During the arguments, the CJI asked the counsel what had prevented Parliament from enacting a law to ban “triple talaq”. Justice Joseph wondered if the courts can interfere in such matters when the legislature had chosen to keep its hands off.
Justice Lalit asked the counsel what remedy Muslim men could have for divorce if triple talaq was eventually struck down as unconstitutional. He told senior counsel Indira Jaising: “According to you, all divorces are unconstitutional, and if we finally hold it in your favour, what is the remedy available for a man if he wants to go in for a divorce?” The counsel replied that a man could always approach a matrimonial court, but the bench said that Shariat law doesn’t give the right to a man to move a court for divorce.
Ms Jaising, appearing for the Bebak Collective, said that Shariat law cannot be allowed to operate in India as the country, owing to its secular ethos, doesn’t have separate Hindu courts. She opposed “triple talaq” as it was an extra-judicial and unilateral form of divorce, leaving no scope for granting maintenance to distressed women.
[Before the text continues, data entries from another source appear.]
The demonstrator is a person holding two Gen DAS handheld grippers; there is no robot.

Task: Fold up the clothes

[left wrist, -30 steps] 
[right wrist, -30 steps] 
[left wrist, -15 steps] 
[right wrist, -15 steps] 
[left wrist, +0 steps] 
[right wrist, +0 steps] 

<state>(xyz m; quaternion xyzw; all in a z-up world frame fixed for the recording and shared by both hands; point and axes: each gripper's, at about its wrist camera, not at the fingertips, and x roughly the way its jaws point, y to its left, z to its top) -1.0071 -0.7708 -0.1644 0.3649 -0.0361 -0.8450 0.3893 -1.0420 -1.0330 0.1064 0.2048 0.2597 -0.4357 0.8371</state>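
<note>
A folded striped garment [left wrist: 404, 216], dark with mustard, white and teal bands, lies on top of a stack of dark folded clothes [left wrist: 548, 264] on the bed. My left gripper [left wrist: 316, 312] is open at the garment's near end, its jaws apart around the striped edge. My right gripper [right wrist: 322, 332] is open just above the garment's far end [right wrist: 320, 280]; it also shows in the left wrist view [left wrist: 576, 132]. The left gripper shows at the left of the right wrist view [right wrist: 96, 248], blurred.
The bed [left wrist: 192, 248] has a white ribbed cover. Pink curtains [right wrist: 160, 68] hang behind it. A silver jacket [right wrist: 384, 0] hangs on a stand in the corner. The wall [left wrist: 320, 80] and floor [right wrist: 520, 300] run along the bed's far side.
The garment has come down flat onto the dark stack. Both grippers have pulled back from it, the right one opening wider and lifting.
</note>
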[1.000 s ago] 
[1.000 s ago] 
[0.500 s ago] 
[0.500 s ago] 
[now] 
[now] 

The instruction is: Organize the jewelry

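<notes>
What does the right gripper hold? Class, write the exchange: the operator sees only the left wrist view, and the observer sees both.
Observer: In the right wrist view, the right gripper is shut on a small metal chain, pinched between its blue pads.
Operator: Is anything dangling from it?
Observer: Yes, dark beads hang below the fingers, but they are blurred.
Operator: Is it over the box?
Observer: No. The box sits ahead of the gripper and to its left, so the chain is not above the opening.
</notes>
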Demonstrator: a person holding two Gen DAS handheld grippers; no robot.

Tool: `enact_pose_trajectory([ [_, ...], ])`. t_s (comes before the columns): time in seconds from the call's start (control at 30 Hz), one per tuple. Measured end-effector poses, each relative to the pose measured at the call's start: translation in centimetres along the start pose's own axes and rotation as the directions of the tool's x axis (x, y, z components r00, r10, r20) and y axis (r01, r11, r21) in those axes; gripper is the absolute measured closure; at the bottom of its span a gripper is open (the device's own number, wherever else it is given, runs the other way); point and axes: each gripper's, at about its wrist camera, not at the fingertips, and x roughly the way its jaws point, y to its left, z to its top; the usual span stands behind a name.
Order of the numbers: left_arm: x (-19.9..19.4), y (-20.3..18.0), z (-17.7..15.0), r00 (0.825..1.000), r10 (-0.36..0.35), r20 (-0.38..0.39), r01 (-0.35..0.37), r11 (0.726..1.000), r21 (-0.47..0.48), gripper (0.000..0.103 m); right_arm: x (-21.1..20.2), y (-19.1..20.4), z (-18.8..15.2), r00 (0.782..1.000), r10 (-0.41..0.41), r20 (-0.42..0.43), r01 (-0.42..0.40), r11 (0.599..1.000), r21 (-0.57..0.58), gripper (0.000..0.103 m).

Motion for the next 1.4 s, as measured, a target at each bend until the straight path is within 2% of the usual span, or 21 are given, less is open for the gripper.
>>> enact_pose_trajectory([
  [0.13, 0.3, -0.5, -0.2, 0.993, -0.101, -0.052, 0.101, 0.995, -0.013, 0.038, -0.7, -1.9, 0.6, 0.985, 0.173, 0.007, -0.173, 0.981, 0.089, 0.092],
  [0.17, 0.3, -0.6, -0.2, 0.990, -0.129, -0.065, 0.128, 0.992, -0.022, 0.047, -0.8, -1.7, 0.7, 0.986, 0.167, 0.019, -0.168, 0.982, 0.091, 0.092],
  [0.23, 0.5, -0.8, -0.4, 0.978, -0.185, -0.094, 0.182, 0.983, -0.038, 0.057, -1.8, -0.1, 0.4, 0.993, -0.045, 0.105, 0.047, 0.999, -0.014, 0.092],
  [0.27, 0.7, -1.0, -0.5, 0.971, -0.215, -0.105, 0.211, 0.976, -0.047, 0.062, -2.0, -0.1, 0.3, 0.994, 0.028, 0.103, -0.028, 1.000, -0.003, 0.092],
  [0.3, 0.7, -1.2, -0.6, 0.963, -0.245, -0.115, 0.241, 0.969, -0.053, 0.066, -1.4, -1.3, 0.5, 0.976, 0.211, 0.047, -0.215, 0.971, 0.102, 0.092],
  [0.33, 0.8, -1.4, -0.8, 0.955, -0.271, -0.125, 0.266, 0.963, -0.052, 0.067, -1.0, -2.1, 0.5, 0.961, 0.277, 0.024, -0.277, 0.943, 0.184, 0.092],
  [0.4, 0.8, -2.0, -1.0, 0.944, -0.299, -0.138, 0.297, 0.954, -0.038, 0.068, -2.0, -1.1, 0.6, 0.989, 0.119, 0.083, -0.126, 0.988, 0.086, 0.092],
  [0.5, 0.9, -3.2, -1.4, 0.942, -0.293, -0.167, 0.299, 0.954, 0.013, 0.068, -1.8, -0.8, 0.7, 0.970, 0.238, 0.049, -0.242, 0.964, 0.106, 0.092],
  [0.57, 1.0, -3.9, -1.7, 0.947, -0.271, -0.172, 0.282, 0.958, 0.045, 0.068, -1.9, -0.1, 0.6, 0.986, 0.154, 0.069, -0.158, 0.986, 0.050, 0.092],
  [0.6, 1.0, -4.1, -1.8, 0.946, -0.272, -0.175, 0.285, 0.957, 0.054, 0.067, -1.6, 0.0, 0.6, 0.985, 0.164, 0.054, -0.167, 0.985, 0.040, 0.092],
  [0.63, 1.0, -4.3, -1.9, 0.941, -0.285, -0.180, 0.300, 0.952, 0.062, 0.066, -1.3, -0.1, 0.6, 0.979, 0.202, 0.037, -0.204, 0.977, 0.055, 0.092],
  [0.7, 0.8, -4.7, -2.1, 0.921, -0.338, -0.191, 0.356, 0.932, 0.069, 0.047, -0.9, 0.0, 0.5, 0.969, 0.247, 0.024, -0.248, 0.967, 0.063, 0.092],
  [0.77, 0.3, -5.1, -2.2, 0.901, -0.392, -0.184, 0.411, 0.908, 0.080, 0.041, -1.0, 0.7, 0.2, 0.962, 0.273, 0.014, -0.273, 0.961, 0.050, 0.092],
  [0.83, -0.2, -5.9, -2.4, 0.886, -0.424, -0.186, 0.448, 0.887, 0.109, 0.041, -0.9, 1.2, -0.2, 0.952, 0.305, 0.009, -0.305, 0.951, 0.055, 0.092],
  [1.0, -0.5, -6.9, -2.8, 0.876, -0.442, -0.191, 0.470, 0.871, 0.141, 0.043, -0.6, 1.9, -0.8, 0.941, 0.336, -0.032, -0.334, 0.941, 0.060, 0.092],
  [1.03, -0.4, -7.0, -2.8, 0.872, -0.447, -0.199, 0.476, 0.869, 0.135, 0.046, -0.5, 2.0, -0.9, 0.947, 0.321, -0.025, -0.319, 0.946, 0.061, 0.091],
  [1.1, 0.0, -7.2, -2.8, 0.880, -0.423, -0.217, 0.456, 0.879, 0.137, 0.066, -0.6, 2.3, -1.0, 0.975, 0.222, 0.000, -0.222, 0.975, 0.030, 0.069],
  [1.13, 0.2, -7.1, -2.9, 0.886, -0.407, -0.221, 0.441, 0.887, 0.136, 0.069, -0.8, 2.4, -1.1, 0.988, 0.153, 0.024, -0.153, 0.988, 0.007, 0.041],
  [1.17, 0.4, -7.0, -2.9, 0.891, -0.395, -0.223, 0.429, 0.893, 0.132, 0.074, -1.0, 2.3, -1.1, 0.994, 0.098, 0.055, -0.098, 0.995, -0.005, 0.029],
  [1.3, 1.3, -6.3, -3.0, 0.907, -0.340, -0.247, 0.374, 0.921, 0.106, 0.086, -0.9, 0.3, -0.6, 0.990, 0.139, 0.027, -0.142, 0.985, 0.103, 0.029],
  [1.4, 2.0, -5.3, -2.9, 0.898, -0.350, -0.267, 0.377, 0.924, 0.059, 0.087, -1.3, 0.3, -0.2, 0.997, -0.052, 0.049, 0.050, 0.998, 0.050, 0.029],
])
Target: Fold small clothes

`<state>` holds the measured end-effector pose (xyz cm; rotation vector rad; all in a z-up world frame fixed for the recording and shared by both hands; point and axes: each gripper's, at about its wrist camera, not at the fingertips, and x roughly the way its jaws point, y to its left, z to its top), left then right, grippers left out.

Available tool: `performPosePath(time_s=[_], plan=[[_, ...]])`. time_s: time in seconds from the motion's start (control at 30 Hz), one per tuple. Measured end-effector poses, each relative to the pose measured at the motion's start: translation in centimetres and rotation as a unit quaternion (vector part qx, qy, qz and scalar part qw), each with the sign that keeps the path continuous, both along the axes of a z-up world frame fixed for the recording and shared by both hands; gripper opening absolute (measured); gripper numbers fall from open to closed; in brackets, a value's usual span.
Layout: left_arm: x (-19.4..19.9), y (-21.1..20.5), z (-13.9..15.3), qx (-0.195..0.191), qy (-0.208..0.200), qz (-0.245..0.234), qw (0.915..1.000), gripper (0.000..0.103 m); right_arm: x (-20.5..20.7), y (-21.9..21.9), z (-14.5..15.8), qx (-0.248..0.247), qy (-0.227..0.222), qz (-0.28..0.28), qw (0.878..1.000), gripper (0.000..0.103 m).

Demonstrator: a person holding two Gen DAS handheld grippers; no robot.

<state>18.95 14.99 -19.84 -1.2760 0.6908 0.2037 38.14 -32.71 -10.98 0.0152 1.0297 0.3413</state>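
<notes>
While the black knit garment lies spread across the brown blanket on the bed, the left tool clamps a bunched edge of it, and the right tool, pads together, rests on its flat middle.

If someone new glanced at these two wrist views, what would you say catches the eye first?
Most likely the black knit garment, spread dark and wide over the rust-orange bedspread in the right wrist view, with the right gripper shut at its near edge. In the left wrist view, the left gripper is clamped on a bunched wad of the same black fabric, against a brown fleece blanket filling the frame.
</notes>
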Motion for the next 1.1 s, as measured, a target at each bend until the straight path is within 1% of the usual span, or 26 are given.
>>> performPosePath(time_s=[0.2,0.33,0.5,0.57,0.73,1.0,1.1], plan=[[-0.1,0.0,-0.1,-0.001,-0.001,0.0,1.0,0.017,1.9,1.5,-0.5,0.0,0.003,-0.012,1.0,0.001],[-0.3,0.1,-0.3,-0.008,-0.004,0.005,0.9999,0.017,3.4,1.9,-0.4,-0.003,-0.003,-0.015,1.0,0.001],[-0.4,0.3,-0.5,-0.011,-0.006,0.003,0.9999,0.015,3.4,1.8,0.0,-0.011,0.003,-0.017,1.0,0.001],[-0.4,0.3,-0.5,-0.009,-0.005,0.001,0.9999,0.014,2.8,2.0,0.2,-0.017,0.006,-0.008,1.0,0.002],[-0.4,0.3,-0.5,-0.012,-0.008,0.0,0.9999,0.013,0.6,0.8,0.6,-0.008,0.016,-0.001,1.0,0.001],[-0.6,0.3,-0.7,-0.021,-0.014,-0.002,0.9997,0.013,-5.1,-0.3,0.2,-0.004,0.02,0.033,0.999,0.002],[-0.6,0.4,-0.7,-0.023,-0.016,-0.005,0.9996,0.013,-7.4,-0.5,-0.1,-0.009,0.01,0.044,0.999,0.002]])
Senior counsel Anand Grover, appearing for the Bharatiya Muslim Mahila Andolan, said triple talaq was not a part of religion. He argued that the concept of triple talaq was amenable to change due to prevailing social conditions and could not prevail for all time. He said as the basic tenet of Islam was empowerment of women, anything contrary to this must go. The arguments will continue on Friday. The Supreme Court has fixed a six-day schedule for the hearing and said three days would be available for those challenging triple talaq and three days for those defending it.